The Flat Earth theory is by no means comprehensive, let alone perfect, but is a useful short-hand.
@ wat dabney
Stop eating long enough and you will die emaciated but I shall never fall off the edge of the earth however long I keep walking/sailing in the same direction.
If the earth was flat the horizon would be the end of the earth but since I can walk to beyond the horizon (the one that applies at the start of my walk), Flat Earth theory is neither useful nor plausible.
john77
When building a house, or ploughing a field, you don’t take account of the curvature of the earth. Even when building a road you just assume it’s flat, even though it might go over the horizon.
Flat Earth theory is perfectly adequate when dealing with things on a human scale.
By way of an example.
“recommended that adults consume 400 calories for breakfast…”
A breakfast of 400 calories of doughnuts – or chip butties – will contribute to girth. They are inherently obesogenic.
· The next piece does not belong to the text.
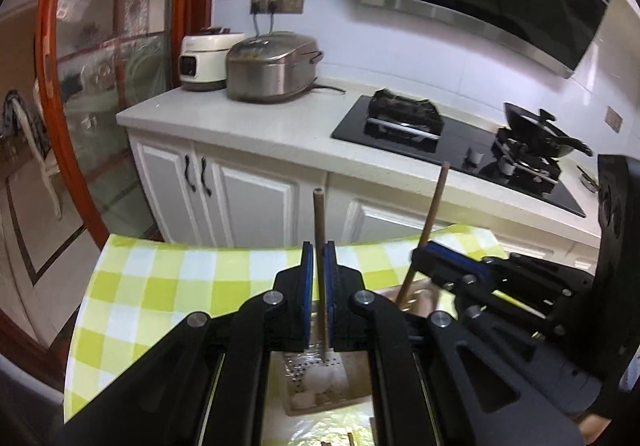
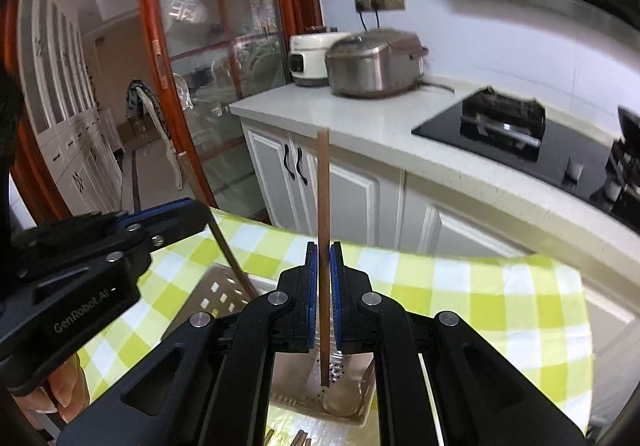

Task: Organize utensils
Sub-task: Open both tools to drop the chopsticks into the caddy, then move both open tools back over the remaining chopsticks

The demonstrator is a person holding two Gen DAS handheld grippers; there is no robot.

A breakfast of 400 calories of steak and eggs won’t.
They are both 400 calories, yet one makes you fat and the other doesn’t.
So, as this fact demonstrates, it’s not about the calories. It’s about eating the right stuff. Nobody on a carnivore diet for example – and remember you evolved to be a hyper-carnivore – ever has to consider calories, even whilst eating their fill and staying slim and healthy.